In a notice to lending companies, financing companies and microfinance NGOs on April 2, the Commission reiterated the provisions of the implementing rules and regulations (IRR) of Section 4(aa) of Republic Act No. 11469, or the Bayanihan to Heal as One Act, which empowered the President to implement a minimum 30-day grace period for the payment of all loans.
Under the IRR issued by the Department of Finance on April 1, all lenders, including those under the supervision of the SEC, shall apply the 30-day grace period to all loans with principal and/or interest falling due during the enhanced community quarantine from March 17 to April 12.
The IRR also covers banks, quasi-banks, non-stock savings and loan associations, credit card issuers, pawnshops and other credit granting financial institutions under the supervision of the Bangko Sentral ng Pilipinas and Cooperative Development Authority, whether public or private, including the Government Service Insurance System (GSIS), Social Security System (SSS) and Pag-IBIG Fund.

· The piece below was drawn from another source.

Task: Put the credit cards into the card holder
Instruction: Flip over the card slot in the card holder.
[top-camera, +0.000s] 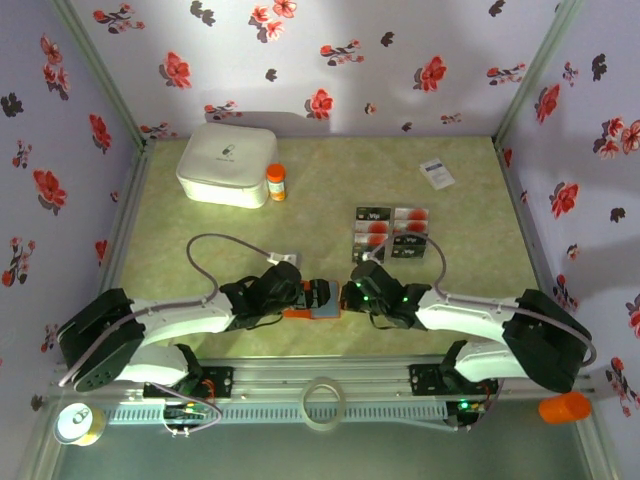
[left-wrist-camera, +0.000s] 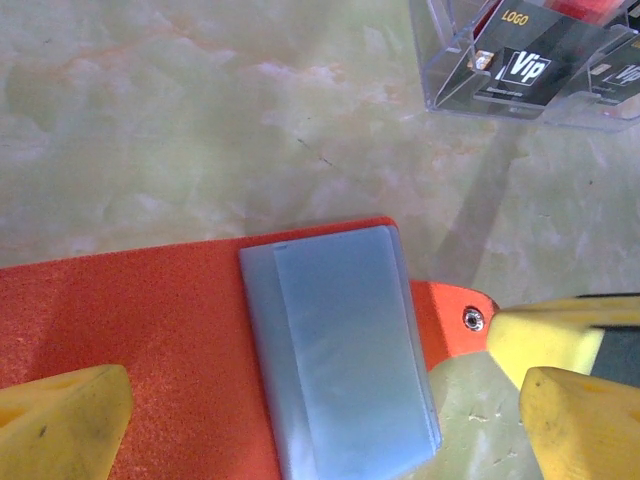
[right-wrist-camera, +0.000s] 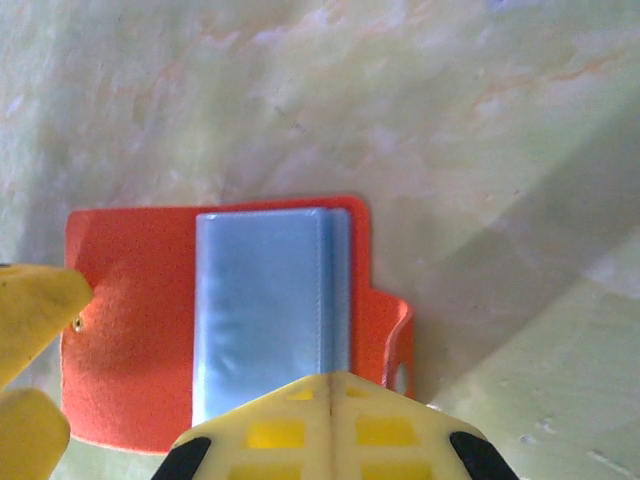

The IRR took effect immediately upon publication in a newspaper. The mandatory grace period shall be extended automatically if the President extends the quarantine period.
All covered institutions shall not impose additional interest, fees and other charges during the 30-day grace period to the future payments or amortizations of their borrowers.
Borrowers may also pay the interest accrued during the 30-day grace period on a staggered basis over the remaining life of the loan.
All covered institutions are further prohibited from requiring their borrowers to waive the application of the mandatory grace period.
No waiver previously executed by borrowers for payments falling due during the enhanced community quarantine shall be valid.
Nonetheless, borrowers may still choose to pay their obligations during the enhanced community quarantine.
Violators of the IRR shall be subject to the appropriate penalties under RA 11469, as well as existing laws, rules and regulations.
“The COVID-19 pandemic has affected everyone across the globe in one way or another, with thousands of lives being lost and livelihoods being disrupted,” SEC Chairperson Emilio B. Aquino said.
“In these trying times, the compliance of lending and financing companies with the mandatory grace period and other emergency measures being implemented would greatly help our fellow Filipinos recover from the pandemic.”
Prior to the enactment of the Bayanihan to Heal as One Act and the issuance of the IRR, a number of financing and lending companies have voluntarily extended relief to their borrowers.
For one, members of the Philippine Finance Association have allowed the extension of payment deadlines, without penalties and fees, for borrowers.
Microfinance institutions under the umbrella of the Microfinance Council of the Philippines (MCPI) and the Alliance of Philippine Partners in Enterprise Development (APPEND), Inc. have also declared a moratorium on the collection of loan payments.
MCPI and APPEND said the moratorium would benefit 9 million households catered member-institutions.